Prompt:
Go to the line in the entries below that holds "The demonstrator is" and repeat exactly from there through the line that holds "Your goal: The", inclusive.

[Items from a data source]
# # # # #

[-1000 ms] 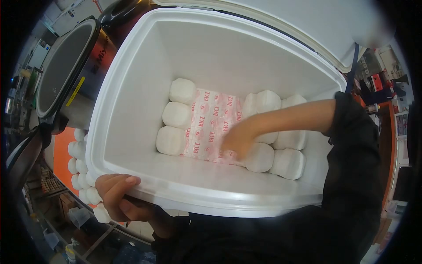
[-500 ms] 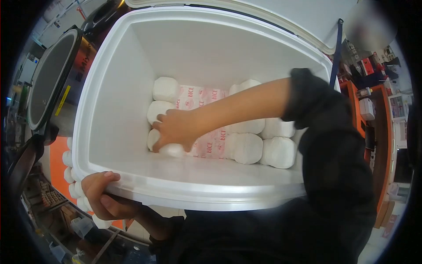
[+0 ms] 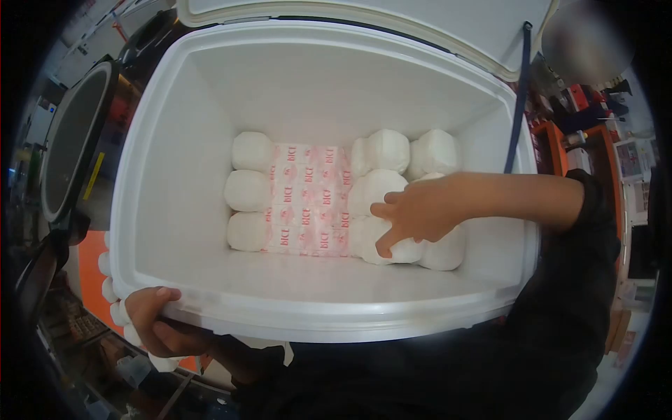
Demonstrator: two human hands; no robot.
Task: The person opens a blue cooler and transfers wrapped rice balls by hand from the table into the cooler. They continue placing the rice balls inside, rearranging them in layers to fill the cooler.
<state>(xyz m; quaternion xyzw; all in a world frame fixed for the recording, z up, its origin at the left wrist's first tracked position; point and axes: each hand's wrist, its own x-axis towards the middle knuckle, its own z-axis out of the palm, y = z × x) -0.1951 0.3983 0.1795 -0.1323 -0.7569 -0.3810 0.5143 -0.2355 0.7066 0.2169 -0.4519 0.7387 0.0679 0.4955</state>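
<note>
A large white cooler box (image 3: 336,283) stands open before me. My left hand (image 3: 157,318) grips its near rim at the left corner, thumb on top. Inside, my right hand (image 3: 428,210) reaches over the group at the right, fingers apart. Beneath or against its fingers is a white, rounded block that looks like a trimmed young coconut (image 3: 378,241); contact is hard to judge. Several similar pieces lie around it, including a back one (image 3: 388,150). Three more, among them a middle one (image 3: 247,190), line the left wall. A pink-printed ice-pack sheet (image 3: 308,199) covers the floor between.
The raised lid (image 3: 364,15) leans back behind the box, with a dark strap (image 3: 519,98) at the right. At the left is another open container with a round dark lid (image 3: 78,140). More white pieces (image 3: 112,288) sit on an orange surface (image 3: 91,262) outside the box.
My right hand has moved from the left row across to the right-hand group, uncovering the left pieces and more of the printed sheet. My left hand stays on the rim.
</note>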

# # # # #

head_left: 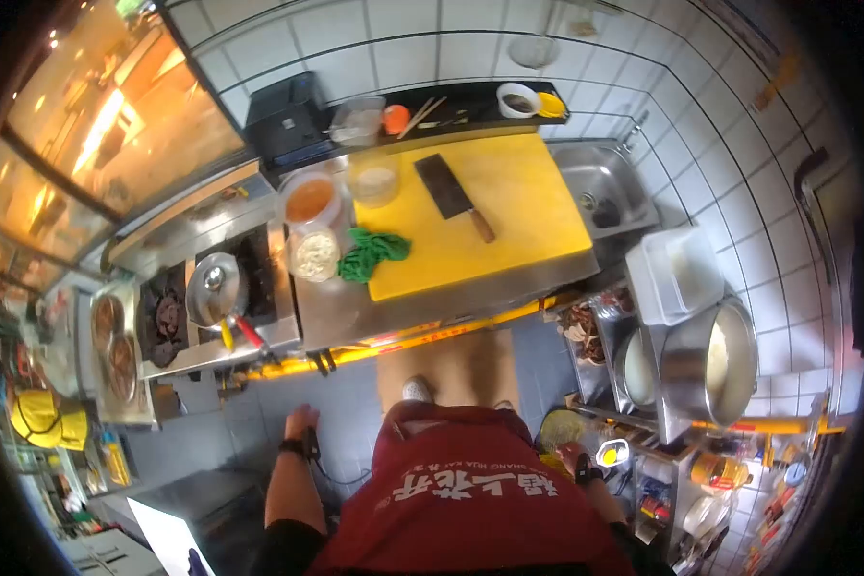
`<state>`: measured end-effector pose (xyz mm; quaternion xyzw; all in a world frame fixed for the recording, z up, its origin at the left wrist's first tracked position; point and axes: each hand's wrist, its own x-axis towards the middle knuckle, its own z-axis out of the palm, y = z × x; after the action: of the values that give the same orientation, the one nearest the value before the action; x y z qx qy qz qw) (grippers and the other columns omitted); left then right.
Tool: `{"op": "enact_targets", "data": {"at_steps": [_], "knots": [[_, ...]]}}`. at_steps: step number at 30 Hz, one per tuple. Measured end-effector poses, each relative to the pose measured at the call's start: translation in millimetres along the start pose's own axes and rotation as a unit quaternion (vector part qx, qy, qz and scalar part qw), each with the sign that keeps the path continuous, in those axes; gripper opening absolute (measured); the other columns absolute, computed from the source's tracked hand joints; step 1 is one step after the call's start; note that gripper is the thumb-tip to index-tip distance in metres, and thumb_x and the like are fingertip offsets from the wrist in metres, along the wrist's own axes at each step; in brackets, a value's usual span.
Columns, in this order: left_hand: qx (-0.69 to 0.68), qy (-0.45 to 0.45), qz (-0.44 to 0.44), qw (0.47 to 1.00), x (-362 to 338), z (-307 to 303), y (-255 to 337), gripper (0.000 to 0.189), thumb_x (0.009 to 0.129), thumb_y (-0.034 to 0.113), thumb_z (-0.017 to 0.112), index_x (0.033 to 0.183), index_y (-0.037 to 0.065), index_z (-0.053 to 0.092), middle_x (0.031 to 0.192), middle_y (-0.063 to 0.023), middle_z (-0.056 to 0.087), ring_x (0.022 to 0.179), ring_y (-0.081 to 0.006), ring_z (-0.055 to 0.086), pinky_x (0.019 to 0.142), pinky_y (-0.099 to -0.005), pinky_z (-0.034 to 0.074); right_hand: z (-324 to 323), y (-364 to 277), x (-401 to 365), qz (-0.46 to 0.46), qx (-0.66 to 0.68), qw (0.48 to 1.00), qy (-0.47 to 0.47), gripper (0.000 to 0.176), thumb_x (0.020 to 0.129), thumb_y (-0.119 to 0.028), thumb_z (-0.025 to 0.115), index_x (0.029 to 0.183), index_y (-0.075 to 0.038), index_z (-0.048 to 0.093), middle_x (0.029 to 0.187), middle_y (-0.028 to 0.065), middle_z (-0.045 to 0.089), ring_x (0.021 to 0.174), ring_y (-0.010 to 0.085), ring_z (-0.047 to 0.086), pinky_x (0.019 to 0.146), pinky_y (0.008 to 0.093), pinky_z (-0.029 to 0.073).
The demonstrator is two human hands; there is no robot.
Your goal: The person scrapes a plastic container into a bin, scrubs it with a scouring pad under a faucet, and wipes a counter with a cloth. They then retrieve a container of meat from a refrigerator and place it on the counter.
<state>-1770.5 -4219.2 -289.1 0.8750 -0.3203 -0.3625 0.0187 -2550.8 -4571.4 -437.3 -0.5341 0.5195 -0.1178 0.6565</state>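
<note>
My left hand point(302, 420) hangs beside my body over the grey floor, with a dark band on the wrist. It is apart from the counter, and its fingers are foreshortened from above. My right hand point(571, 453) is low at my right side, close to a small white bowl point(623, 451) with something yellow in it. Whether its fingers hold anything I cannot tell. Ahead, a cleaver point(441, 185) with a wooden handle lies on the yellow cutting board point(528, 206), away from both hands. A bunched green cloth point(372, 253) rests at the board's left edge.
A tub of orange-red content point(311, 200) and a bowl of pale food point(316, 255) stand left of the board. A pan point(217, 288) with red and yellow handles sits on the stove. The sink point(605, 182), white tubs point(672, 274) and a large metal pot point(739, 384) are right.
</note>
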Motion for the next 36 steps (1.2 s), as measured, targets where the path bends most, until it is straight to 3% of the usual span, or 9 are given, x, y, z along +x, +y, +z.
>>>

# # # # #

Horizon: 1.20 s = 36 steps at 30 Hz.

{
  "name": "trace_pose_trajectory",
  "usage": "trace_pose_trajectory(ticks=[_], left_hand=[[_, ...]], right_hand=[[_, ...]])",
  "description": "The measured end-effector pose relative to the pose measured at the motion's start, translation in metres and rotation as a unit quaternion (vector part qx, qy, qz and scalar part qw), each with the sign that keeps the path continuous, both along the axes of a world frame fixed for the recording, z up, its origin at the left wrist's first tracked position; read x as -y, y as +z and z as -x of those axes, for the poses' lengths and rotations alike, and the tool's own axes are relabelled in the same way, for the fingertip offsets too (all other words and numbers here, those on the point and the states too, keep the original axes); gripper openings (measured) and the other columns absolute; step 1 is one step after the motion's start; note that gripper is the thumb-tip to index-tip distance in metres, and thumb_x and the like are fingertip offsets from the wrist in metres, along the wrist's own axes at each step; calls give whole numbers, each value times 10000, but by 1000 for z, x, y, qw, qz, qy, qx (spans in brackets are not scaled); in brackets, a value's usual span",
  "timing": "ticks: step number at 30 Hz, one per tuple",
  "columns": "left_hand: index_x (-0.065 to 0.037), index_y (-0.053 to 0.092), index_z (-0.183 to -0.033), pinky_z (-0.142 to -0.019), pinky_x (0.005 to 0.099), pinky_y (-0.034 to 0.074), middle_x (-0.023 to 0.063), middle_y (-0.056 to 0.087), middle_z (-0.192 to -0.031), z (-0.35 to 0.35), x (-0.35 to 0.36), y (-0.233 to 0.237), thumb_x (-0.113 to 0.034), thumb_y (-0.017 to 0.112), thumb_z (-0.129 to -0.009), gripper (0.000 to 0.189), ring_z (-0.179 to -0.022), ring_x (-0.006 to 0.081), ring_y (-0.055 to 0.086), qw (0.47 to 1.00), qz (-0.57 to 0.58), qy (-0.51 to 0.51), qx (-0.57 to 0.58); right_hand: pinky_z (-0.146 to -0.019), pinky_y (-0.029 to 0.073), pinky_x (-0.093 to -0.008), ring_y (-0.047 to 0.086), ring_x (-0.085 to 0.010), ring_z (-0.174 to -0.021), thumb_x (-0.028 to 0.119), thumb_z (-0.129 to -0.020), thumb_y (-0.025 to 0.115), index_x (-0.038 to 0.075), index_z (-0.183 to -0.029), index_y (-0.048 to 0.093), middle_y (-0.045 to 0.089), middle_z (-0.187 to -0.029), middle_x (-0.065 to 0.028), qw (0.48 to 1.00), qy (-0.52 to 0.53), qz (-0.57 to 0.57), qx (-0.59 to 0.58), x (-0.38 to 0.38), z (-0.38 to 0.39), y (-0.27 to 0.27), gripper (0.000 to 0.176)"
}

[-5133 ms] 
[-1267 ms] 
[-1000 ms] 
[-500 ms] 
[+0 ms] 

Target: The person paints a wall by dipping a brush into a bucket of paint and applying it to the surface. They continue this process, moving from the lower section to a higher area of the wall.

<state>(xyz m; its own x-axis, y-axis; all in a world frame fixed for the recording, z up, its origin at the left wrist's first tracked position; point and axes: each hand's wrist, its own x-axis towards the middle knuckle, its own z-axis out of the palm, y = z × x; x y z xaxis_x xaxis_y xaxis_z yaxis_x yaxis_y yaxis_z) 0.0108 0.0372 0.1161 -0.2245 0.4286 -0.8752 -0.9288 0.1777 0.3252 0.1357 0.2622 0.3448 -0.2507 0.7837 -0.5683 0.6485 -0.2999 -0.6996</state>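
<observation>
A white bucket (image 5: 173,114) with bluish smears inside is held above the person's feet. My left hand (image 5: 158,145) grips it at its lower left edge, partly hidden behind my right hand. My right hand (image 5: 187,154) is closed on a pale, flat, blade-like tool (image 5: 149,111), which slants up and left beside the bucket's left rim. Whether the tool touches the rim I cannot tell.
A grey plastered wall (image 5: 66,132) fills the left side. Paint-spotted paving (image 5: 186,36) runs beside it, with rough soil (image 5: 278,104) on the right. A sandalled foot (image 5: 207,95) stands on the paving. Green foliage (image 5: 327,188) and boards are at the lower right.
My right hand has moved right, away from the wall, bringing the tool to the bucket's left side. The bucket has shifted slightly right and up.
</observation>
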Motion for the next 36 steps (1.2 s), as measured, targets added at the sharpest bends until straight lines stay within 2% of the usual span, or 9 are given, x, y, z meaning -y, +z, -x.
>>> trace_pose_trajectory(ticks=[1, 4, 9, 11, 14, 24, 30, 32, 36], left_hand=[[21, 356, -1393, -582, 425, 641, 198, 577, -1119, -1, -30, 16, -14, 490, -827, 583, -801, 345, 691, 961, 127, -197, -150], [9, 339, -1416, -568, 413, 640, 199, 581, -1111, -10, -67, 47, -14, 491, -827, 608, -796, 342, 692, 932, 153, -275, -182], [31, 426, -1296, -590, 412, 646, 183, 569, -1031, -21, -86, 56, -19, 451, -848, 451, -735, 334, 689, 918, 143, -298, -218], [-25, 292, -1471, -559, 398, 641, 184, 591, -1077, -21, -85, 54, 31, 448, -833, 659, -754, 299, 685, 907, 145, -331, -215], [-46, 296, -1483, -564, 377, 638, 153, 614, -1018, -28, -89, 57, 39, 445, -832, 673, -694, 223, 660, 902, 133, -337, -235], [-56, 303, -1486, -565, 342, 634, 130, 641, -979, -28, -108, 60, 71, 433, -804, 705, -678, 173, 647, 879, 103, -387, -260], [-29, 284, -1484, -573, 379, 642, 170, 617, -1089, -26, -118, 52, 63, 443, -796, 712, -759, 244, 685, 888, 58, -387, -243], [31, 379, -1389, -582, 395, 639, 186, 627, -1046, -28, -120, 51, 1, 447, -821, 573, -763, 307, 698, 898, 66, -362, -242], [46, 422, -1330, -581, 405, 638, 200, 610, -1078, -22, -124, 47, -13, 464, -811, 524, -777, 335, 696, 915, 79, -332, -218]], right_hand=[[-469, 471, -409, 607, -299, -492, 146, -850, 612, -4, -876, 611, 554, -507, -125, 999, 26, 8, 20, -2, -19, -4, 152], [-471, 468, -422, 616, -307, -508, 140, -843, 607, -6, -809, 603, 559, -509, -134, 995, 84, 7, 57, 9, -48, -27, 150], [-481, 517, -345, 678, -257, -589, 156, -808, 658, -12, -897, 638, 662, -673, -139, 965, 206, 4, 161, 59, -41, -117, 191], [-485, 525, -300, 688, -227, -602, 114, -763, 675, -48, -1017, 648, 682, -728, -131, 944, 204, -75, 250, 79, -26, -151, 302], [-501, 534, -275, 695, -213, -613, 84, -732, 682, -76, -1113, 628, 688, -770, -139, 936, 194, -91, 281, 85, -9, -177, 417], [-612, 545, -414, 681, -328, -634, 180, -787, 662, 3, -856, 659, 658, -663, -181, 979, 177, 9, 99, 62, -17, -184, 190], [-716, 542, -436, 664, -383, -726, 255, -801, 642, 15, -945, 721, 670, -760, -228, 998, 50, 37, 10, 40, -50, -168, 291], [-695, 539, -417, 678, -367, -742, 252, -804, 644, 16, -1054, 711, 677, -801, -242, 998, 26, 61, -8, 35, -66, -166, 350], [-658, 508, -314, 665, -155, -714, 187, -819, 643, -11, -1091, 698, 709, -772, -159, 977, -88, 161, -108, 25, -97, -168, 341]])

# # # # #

Response to the exercise:
The demonstrator is two human hands; there is no robot.
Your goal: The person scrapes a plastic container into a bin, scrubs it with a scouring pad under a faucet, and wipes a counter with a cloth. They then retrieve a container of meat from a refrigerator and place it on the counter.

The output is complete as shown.